With one hand, the man targeting Shaami bound her hands with a thick plastic cord.  The gun never wavered.

"Odine's lab," the blonde woman snapped.  "Where is it?"

"Wha- what?" Shaami sputtered.

"She said, 'Odine's lab,'" the blond man hissed.  "Don't make us ask again."  The hammer on his pistol clicked as punctuation.

"We don't have access!" exclaimed Aki.  Eyes – and guns – focused on her.  "But I can get you into the secure area.  Just... don't shoot us."

The blonde nodded.  "No tricks.  We're not screwing around."

"No tricks," Aki nodded.  "I promise."

"Irvine," the woman ordered, pointing to Shaami, "subdue her and wait for Zell to catch up.  You know what to do."

The man with the gun let Shaami up, and, as she stood up, she watched as her friend led the group down the hallway towards the secure area.  One man remained behind, and as he turned to Shaami, he removed his sunglasses.

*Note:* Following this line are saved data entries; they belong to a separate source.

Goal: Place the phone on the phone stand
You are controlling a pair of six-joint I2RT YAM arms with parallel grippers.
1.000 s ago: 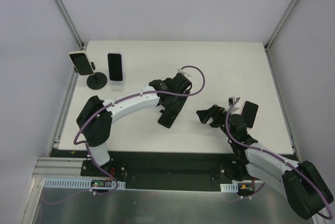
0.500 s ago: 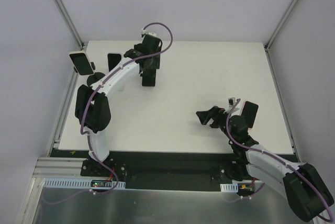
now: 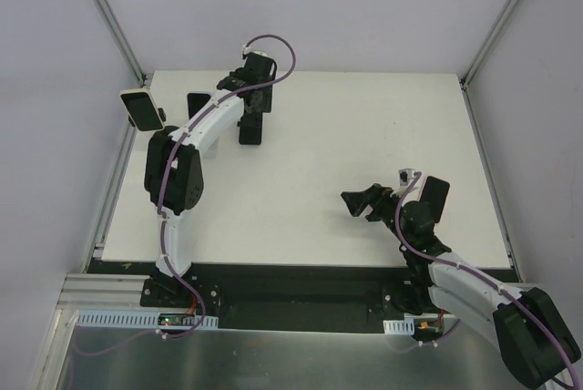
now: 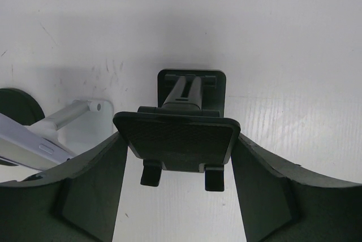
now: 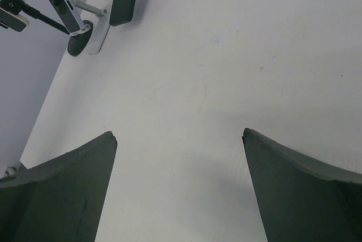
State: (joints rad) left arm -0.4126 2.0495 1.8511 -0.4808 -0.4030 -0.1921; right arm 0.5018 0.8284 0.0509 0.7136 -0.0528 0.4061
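The left arm (image 3: pixel 214 121) had swung from the middle of the bench (image 3: pixel 383 117) to the far left, bringing the black stand (image 4: pixel 176 137) with it. Now the stand sat just right of the dark phone (image 3: pixel 196 101) (that phone leaned on a white holder (image 4: pixel 76 115)), so the phone looked like a short reach away. The left jaws were partly apart, clamped on the stand's plate. The right jaws were wide apart and held nothing.
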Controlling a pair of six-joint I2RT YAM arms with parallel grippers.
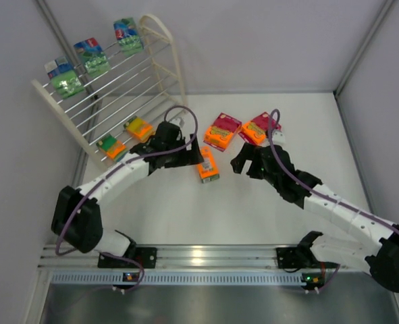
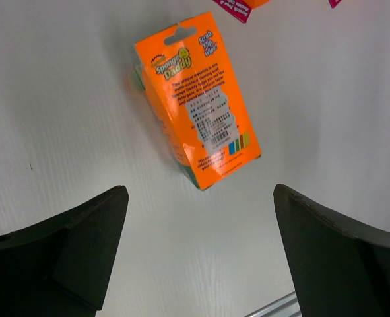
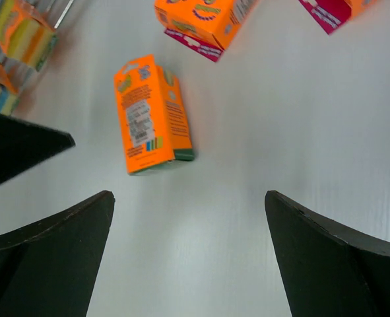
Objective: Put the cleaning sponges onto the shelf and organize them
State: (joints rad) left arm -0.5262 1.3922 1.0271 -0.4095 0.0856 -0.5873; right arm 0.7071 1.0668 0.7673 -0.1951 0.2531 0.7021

"Hi," he said, smiling at her.  Instead of mocking her, though, he had genuine warmth in his eyes, mixed with a trace of pity.  Shaami didn't respond.  "What's your name?" he asked.

"Sh... Shaami," she said.

"Shaami.  That's a nice name.  I'm Irvine.  What was it you were diving for so desperately?"

"The alarm button," she replied.

He shook his head, sadly.  "You shouldn't have done that," Irvine said.  "You might have been able to go with your friend.  Now, though, I've got to put you out of commission, and that won't be pleasant."

"You're... you're going to kill me?"

"No.  I'm just going to knock you out, but it still won't be pleasant."

He reached for a collapsible tactical baton hanging from his belt and extended it with a flick of his wrist.  Then, from a pocket of his vest, he removed a glowing crystal encased in a metal assembly and placed it on the desk.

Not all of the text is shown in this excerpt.